Allgemein gilt, dass der Mensch nicht in der Lage ist, Latenzen unterhalb von 200 ms als solche zu erkennen. Aufgrund der Länge der gesamten Pipeline vom Moment des Tastendrucks bis zum Erscheinen des Buchstabens auf dem Bildschirm ist es jedoch durchaus denkbar, dass jegliche zusätzliche Latenz in diesem Prozess sofort spürbar wird. Da kann die CPU eine noch so hervorragende Single-Threaded-Leistung bringen, wenn die Latenzen an dieser Stelle zu hoch sind, wirkt das gesamte System langsamer als eines aus der Anfangszeit der Heim-PCs oder eines mit PS/2-Anschluss.
Fazit
Die Latenz der Tastatur ist ein Aspekt, dem beim Zusammenbau eines neuen PCs in der Regel kaum bis keine Beachtung geschenkt wird. In der Praxis ist es auch sehr aufwendig, solche Latenztests durchzuführen. Das vorliegende Experiment zeigt, dass Gaming-Keyboards in der Praxis nicht so schnell sind wie gewöhnliche Tastaturen. Luu plant seine Tests weiter fortzuführen und die Testgruppe zu erweitern. Außerdem ist auch angedacht, die gesamte Pipeline eines Tastendrucks zu untersuchen und einzubeziehen um genauer verstehen zu können, an welcher Stelle eine hohe Latenz genau entsteht. Eine Einschränkung des Testverfahrens ist die bisherige Limitierung auf USB-Tastaturen. Anhänger des PS/2-Ports argumentieren schon lange, dass dieser deutlich kürzere Reaktionszeiten unterstützt und außerdem auch den N-Key-Rollover besser handhabt als USB. Aufgrund seiner Natur hat der auf zyklischen Abfragen basierende USB-Bus im Vergleich zum Interrupt-basierten PS/2-Bus systemimminente Nachteile bei der Anzahl der Datenpakete und entsprechenden Bestätigungen (ACK), die pro Zeiteinheit verarbeitet werden können. Unsere Hoffnung ruht darauf, dass Luu ein paar PS/2-Tastaturen untersucht, damit wir ein besseres Bild bekommen.

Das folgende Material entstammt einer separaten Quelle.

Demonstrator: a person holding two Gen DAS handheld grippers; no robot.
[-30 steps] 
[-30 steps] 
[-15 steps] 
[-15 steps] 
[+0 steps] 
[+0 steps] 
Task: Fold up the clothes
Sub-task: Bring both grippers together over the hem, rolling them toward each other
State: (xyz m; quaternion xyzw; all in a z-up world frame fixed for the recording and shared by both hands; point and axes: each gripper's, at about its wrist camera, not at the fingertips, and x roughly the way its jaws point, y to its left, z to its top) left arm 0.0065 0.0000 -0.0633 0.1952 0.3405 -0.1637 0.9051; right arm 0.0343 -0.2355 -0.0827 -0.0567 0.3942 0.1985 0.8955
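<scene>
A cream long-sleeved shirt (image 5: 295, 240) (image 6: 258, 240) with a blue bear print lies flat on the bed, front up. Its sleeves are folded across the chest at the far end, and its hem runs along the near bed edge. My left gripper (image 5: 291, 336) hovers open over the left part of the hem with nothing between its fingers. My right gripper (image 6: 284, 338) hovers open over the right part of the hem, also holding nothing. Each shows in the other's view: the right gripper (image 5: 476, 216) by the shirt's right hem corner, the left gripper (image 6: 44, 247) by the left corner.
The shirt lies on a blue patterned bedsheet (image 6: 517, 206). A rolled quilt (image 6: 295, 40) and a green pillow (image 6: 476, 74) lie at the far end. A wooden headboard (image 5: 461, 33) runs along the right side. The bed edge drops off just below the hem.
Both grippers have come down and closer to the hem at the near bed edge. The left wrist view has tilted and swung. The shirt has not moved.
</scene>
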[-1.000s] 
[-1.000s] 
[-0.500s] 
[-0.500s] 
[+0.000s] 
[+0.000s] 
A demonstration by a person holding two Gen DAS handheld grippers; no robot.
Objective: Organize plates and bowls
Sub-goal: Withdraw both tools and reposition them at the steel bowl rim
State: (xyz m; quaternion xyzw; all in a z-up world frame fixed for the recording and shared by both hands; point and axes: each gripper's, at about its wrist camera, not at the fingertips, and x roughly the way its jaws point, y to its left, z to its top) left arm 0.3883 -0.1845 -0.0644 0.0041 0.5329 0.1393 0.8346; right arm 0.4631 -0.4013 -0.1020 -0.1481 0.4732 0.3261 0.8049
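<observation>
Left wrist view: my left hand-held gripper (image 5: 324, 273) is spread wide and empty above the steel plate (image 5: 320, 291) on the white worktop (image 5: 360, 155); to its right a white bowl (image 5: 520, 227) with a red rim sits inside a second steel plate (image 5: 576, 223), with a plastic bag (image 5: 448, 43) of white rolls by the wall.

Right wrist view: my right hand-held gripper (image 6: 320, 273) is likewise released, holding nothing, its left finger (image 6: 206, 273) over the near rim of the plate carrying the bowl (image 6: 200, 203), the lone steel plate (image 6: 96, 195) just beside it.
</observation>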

Obwohl Faktoren wie N-Key-Rollover und Anti-Ghosting mit Sicherheit eine Rolle spielen, kann niedrige Latenz der entscheidende Aspekt bei Gamern und professionellen Schreibern sein. Und da Latenz von vielen Faktoren abhängt, von denen so manche von der Firmware der Tastatur bestimmt werden, stehen Endanwender diesbezüglich ein wenig im Regen. Es ist somit höchste Zeit, dass Hersteller diese Latenzen ganz konkret angeben und sich um eine Reduktion bemühen, von der alle Anwender profitieren würden.